- _Instructions for the task_:
Copy out every line in the entries below that includes "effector".

- _Input records_:
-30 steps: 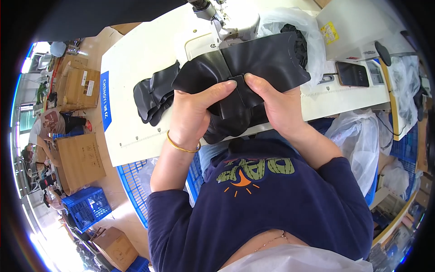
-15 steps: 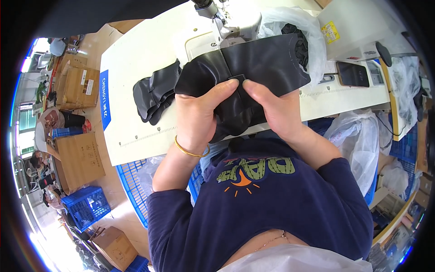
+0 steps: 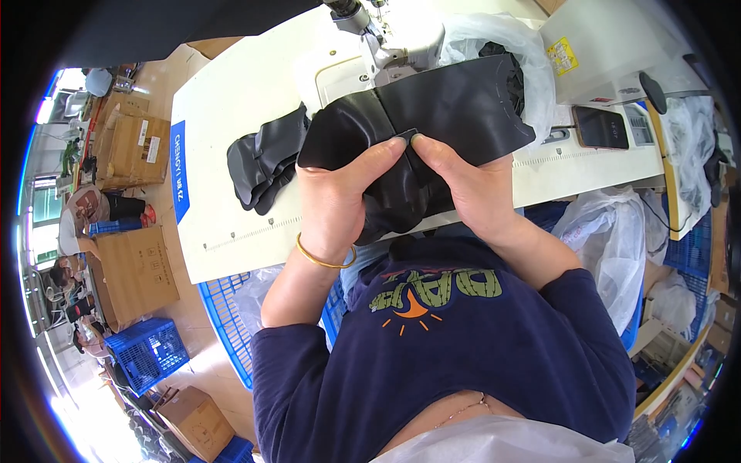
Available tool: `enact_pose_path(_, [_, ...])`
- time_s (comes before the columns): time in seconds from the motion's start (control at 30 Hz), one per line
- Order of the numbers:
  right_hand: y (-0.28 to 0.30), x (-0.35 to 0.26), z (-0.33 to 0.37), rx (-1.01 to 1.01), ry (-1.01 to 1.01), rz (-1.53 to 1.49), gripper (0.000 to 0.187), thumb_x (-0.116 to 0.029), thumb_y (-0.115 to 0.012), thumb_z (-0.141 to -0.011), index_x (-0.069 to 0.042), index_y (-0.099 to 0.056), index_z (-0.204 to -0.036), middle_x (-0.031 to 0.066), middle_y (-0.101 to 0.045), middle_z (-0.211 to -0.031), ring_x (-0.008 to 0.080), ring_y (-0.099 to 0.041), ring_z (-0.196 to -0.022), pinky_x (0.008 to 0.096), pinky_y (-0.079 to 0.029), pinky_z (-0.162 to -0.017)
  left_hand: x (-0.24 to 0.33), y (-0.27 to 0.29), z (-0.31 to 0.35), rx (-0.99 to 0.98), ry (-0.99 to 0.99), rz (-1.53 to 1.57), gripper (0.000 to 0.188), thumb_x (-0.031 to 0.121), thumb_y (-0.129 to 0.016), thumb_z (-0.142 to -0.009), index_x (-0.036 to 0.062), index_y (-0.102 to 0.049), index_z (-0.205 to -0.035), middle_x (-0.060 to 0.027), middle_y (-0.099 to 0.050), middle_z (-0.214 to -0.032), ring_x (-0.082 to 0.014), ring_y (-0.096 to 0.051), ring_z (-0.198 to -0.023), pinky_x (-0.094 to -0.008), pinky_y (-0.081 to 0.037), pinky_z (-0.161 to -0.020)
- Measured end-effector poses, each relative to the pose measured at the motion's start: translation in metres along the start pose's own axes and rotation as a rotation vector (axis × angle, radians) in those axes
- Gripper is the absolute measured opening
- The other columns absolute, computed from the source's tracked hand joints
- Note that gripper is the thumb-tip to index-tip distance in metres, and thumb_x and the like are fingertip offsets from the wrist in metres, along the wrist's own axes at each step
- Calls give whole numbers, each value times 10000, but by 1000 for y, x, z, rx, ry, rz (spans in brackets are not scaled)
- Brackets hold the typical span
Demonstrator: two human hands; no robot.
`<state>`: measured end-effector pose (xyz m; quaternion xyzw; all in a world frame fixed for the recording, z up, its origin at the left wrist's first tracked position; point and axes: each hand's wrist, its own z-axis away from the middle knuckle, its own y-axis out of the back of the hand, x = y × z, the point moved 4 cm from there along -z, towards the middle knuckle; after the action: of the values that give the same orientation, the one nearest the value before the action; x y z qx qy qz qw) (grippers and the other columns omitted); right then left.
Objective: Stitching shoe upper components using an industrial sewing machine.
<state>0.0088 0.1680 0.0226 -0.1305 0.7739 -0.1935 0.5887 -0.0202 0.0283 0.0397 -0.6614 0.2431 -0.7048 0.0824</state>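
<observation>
Both hands grip a shiny black leather-like piece [image 3: 455, 104] with a seam down its middle, held above the near part of the white sewing table [image 3: 224, 224]. My left hand [image 3: 340, 193] has its thumb pressed beside the seam, fingers hidden beneath the material. On the other side of the seam, my right hand [image 3: 475, 185] pinches the piece, its thumb tip close to the left one. A small folded edge shows between the thumbs. Just beyond the piece stands a white sewing machine [image 3: 409, 38]. More black pieces [image 3: 266, 158] lie stacked to the left.
A clear plastic bag [image 3: 536, 58] holding black material sits right of the machine. Farther right lies a phone [image 3: 600, 127]. Blue crates [image 3: 224, 316] stand under the table's near edge, and a white plastic bag [image 3: 606, 239] hangs at the right. Cardboard boxes [image 3: 139, 266] occupy the left floor.
The thumbs press slightly closer at the seam, and the folded edge between them shows less. The piece's right end has shifted slightly right. Both hands keep their hold.
</observation>
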Motion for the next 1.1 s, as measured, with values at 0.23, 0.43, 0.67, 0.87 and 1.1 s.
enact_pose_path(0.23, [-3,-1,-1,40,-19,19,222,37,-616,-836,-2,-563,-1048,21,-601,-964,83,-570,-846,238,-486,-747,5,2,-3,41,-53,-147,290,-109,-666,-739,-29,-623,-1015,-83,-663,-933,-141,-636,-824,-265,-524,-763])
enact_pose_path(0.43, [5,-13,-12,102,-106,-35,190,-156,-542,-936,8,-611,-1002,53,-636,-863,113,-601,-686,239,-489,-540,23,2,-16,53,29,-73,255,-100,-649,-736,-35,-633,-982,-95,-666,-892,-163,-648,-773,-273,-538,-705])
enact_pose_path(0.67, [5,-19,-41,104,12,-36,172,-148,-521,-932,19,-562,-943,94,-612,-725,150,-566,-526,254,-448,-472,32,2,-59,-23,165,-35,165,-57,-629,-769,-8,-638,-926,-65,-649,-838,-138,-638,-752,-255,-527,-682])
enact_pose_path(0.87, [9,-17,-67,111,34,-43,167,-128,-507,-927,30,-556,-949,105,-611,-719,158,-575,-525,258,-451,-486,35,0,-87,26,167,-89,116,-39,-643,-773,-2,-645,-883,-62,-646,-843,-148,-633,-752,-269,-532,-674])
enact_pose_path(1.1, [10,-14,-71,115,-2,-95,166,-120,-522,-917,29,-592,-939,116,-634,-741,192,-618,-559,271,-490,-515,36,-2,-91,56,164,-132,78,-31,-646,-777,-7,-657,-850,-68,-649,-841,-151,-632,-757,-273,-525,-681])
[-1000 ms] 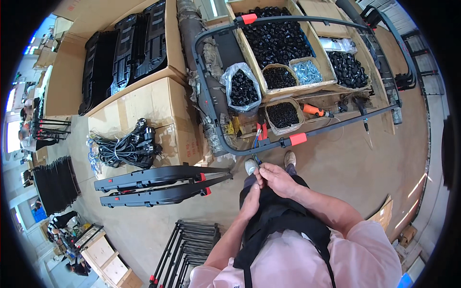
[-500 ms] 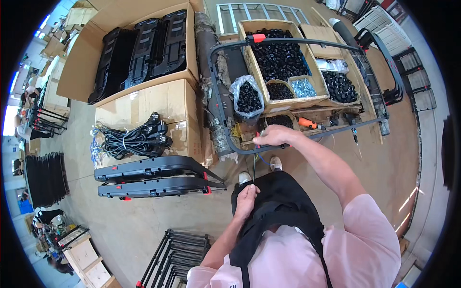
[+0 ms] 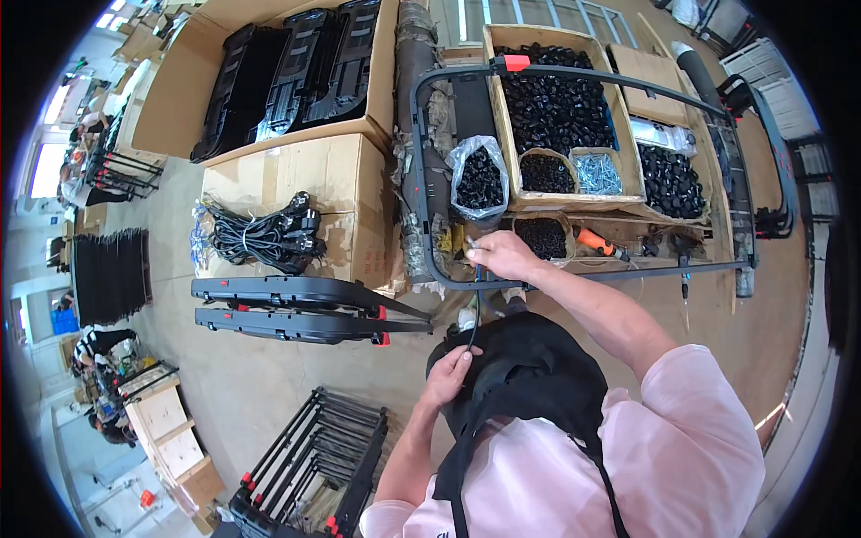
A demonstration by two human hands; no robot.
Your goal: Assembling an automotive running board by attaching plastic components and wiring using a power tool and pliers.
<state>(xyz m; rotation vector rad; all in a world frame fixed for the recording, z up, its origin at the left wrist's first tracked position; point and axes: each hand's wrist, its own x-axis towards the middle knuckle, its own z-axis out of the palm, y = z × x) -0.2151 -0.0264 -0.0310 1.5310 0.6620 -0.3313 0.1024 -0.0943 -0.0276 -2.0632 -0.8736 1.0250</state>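
Observation:
My left hand (image 3: 448,375) is in front of my black apron, its thumb and fingers pinched on a thin black cable (image 3: 477,316). The cable runs up from there to my right hand (image 3: 504,257), whose fingers close around its upper part. A small greyish tip shows at those fingers; its kind is too small to tell. My right hand is over the near-left corner of a dark tubular frame (image 3: 418,184), which lies across the bench. Beside that hand is a small box of dark little parts (image 3: 541,237).
A wooden box (image 3: 504,134) holds black plastic parts and screws. Nearby are a bag of black parts (image 3: 479,177), an orange-handled tool (image 3: 599,242) and a power driver (image 3: 684,255). Left are coiled cables (image 3: 260,235) on a carton (image 3: 345,179), black panels (image 3: 287,291) and stacked frames (image 3: 309,457).
The whole view has shifted, so the bench sits farther right. The cable was straight between my hands and now bends slightly. Both hands keep their grip.

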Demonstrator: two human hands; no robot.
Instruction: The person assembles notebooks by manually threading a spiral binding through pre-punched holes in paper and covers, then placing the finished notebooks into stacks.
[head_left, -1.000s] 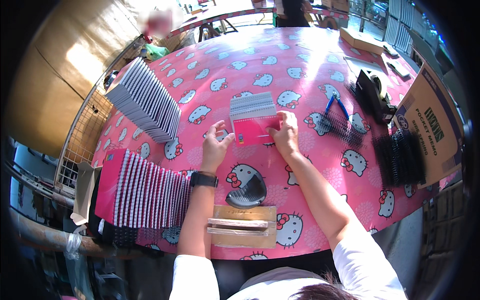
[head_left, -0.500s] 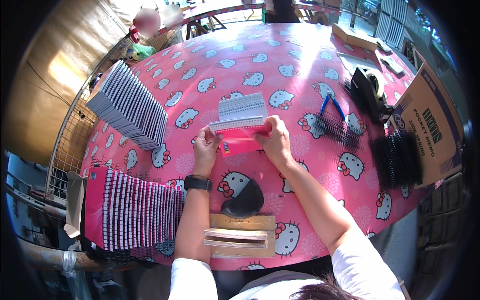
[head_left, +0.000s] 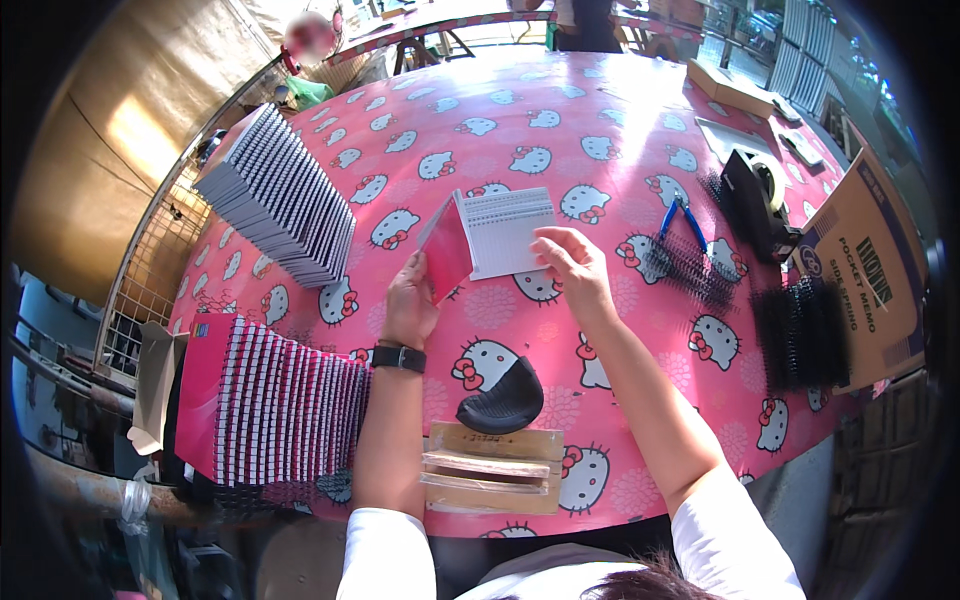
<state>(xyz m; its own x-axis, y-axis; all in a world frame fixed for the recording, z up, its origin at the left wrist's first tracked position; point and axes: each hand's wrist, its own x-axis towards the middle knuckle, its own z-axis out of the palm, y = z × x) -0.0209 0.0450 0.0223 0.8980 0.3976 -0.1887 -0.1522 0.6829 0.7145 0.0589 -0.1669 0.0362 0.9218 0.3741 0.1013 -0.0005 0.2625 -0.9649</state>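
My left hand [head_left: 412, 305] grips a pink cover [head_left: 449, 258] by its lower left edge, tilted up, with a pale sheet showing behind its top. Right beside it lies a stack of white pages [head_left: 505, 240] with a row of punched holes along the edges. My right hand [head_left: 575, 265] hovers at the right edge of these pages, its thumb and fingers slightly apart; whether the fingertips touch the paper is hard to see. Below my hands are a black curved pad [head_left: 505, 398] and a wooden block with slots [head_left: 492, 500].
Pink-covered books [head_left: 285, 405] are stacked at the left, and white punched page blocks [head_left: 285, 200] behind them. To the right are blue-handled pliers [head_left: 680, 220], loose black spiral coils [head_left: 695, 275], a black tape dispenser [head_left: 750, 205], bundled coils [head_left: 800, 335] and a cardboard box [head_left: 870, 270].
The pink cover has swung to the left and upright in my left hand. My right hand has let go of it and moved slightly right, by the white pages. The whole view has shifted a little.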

- _Response_:
- Measured end-effector poses, each relative to the pose measured at the motion's start: translation in metres along the start pose's own axes and rotation as a rotation vector (axis × angle, radians) in those axes
`<state>`: measured end-effector pose (xyz m; quaternion xyzw; all in a world frame fixed for the recording, z up, its origin at the left wrist's first tracked position; point and axes: each hand's wrist, its own z-axis away from the middle knuckle, its own y-axis out of the back of the hand, x = y × z, the point moved 4 cm from there along -z, towards the middle knuckle; after the action: of the values that give the same orientation, the one nearest the value before the action; x y z qx qy qz qw) (grippers and the other columns omitted); right then left.

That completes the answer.